Another thing that helps is comfort.
Comfort food, comforting entertainment, warmth, going home. Basically, put a scarf on, listen to the best ABBA playlist that Spotify has for you, and get on that train home while you re-read Lord of the Rings for the umpteenth time. But seriously, visit your parents. They’ll remind you what love feels like and that you aren’t lacking it entirely.
But what is the crux of missing someone?
Knowing what they offered you, or knowing that they no longer offer those things. Or is it knowing that they might be offering it to someone else now. Someone who isn’t you.

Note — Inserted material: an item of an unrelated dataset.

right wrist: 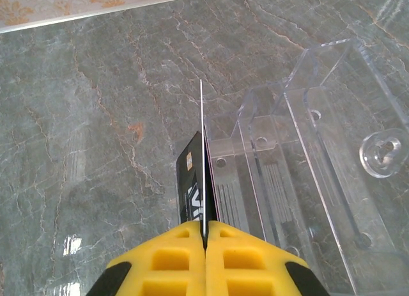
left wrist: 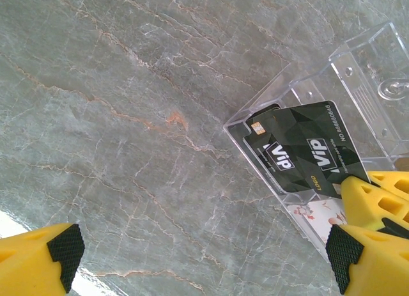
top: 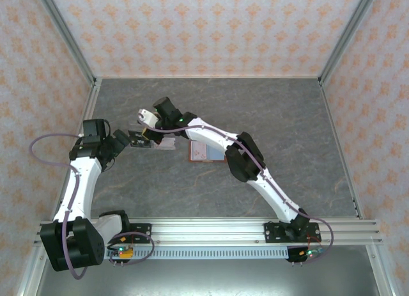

It’s really difficult to feel a general sense of loss when you miss someone. But it’s also important and healthy to try to unravel some of the emotions brewing in that concoction of existential dread. There will definitely be loss, for sure. Plus jealousy and spite – that goes without saying. Then a touch of sadness, because you won’t see them anymore and honestly that sucks. But we also build these people up in our heads a tiny bit – for better or for worse – and everything is selectively amplified.
Their flaws (and boy, were there many) dissolve into their charm and wit and generosity. Meanwhile, the final fight that ended it all plays on in the background of your head, so there’s also some good old fashioned guilt and regret. Next, we spiral into a big slough of self-hatred or lamenting the general state of existence. Here, we spare a thought for the political climate and further sink into our woes. And finally, because we want emotional catharsis and a reason to cry other than our own heartache, we blast out Adele’s finest singles. The really sombre belting ones, you know the type.
Then you wake up the next day from the sofa, dust off the crumbs and go about your day. Kinda.
But you maybe get another hour of sleep. Or you cry-laugh at your sister’s new fringe in addition to cry-sobbing for yourself. You should do both. That fringe was really very unfortunate.
So maybe this isn’t a tell-all about how to solve the world’s or even my own problems. But keep an eye on the tub of Ben&Jerry’s as you make your way through it. It may not make you feel better. Or, it might.
But either way you will reach the bottom. In all the senses.
And my lovelies, it is honestly only up from there, even if you’re back again in a week. Celebrate what went well. You aren’t the only one missing people. We will all walk together and move on.
Moving on doesn’t mean forgetting or not learning from people that have left us. It just means we keep moving.